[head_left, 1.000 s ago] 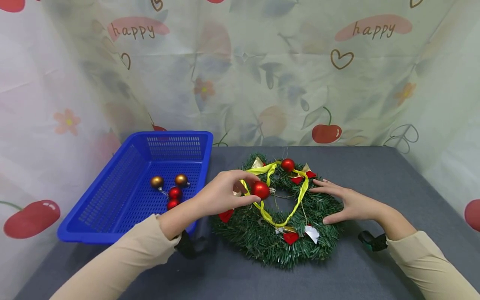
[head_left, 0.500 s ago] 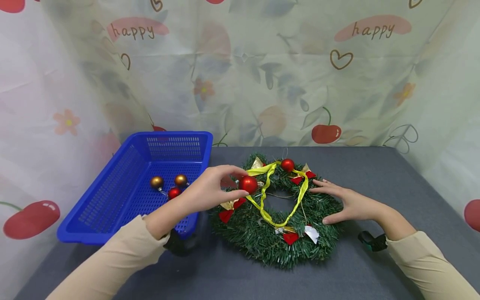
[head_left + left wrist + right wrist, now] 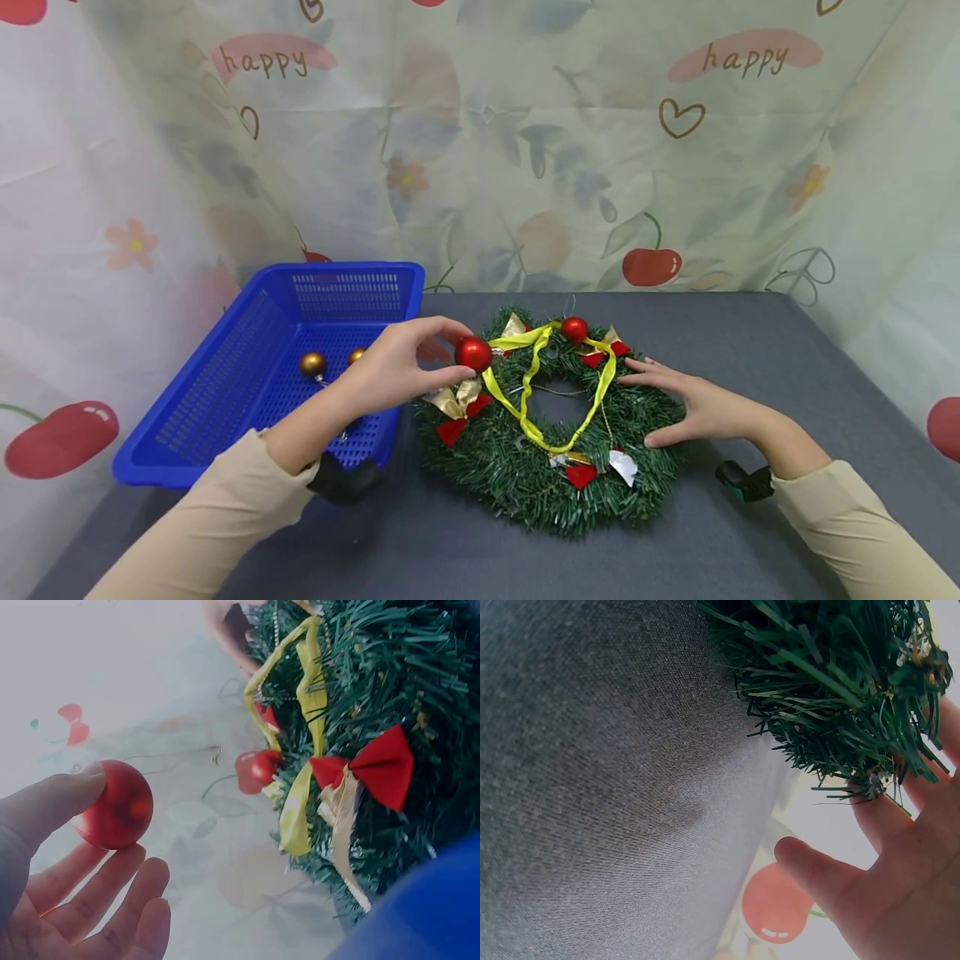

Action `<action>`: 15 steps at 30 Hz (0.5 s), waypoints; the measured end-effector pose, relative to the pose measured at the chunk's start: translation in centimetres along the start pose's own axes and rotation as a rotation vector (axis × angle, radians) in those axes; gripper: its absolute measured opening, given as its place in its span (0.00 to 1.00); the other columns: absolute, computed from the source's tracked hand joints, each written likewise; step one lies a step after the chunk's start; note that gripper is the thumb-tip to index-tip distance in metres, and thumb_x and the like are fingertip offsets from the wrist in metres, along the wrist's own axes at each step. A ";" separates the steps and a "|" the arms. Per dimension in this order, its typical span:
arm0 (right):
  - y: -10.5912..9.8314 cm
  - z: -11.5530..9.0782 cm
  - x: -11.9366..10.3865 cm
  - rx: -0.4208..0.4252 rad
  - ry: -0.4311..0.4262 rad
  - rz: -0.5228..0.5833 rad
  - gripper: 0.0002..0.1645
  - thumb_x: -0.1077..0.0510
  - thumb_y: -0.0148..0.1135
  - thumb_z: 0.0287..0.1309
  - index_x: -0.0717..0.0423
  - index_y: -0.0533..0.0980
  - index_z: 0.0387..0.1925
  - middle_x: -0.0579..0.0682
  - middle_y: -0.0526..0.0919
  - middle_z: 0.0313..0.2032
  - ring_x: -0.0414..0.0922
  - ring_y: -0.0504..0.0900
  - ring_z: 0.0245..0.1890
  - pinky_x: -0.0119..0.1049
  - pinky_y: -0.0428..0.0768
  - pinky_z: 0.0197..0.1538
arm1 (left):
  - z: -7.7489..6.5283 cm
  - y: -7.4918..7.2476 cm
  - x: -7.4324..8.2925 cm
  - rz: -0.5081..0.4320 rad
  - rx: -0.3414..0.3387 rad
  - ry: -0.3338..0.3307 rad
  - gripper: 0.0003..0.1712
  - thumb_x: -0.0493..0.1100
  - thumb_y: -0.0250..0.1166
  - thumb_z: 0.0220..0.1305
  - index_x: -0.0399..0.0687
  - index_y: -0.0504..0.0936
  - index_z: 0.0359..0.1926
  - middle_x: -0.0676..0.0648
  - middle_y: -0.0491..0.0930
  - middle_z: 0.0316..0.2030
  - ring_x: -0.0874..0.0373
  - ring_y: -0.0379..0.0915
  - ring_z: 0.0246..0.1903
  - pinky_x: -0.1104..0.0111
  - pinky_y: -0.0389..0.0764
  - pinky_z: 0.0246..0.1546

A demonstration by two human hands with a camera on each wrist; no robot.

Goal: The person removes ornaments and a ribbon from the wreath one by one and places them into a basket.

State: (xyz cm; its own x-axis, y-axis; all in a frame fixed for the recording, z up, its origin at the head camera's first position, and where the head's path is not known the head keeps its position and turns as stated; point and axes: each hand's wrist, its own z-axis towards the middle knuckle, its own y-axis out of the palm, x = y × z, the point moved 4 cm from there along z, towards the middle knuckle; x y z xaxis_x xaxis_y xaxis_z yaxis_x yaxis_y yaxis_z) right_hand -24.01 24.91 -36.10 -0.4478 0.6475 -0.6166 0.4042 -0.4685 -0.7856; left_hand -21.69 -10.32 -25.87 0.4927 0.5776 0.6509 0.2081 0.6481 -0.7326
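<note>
Between thumb and fingertips my left hand pinches a shiny red bauble, held above the left side of a green wreath. In the left wrist view, the bauble sits at the thumb tip and the other fingers spread below it. My right hand lies against the wreath's right side, fingers extended among the needles and thumb apart. A yellow ribbon loops over the wreath's middle. Another red bauble sits at its far edge. Red and gold bows decorate it.
A blue perforated basket stands left of the wreath. Gold baubles lie in it, partly hidden behind my left arm. A grey cloth covers the table, and a printed curtain hangs behind and at both sides.
My left hand has moved left and slightly away from me with the red bauble, from over the wreath's centre to its left side. The right hand has stayed in place.
</note>
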 end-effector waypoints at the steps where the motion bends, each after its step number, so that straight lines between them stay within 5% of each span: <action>1: 0.0 0.0 0.0 0.000 -0.001 -0.002 0.45 0.46 0.70 0.47 0.47 0.63 0.66 0.60 0.49 0.72 0.67 0.41 0.70 0.73 0.53 0.59 | 0.0 -0.2 0.0 0.000 0.000 -0.005 0.21 0.47 0.67 0.57 0.51 0.78 0.52 0.48 0.80 0.48 0.56 0.80 0.41 0.63 0.81 0.41; 15: -0.1 0.0 0.0 -0.004 -0.001 -0.004 0.45 0.46 0.70 0.47 0.48 0.63 0.66 0.61 0.49 0.72 0.69 0.41 0.70 0.74 0.52 0.59 | -0.6 -1.9 -1.3 0.011 0.026 -0.047 0.22 0.48 0.68 0.56 0.52 0.77 0.52 0.48 0.80 0.48 0.55 0.80 0.42 0.61 0.81 0.43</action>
State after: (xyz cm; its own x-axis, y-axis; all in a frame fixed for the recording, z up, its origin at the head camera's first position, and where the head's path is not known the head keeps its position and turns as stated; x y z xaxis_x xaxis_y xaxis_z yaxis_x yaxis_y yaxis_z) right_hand -24.04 24.97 -36.08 -0.4501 0.6485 -0.6139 0.4056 -0.4640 -0.7875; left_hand -22.20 -12.59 -25.40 0.4542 0.6072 0.6519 0.1806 0.6538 -0.7348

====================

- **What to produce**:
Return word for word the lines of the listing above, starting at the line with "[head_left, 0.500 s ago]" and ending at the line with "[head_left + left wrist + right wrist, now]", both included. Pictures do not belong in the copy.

- **Solved problem**:
[head_left, 0.500 s ago] 
[head_left + left wrist + right wrist, now] 

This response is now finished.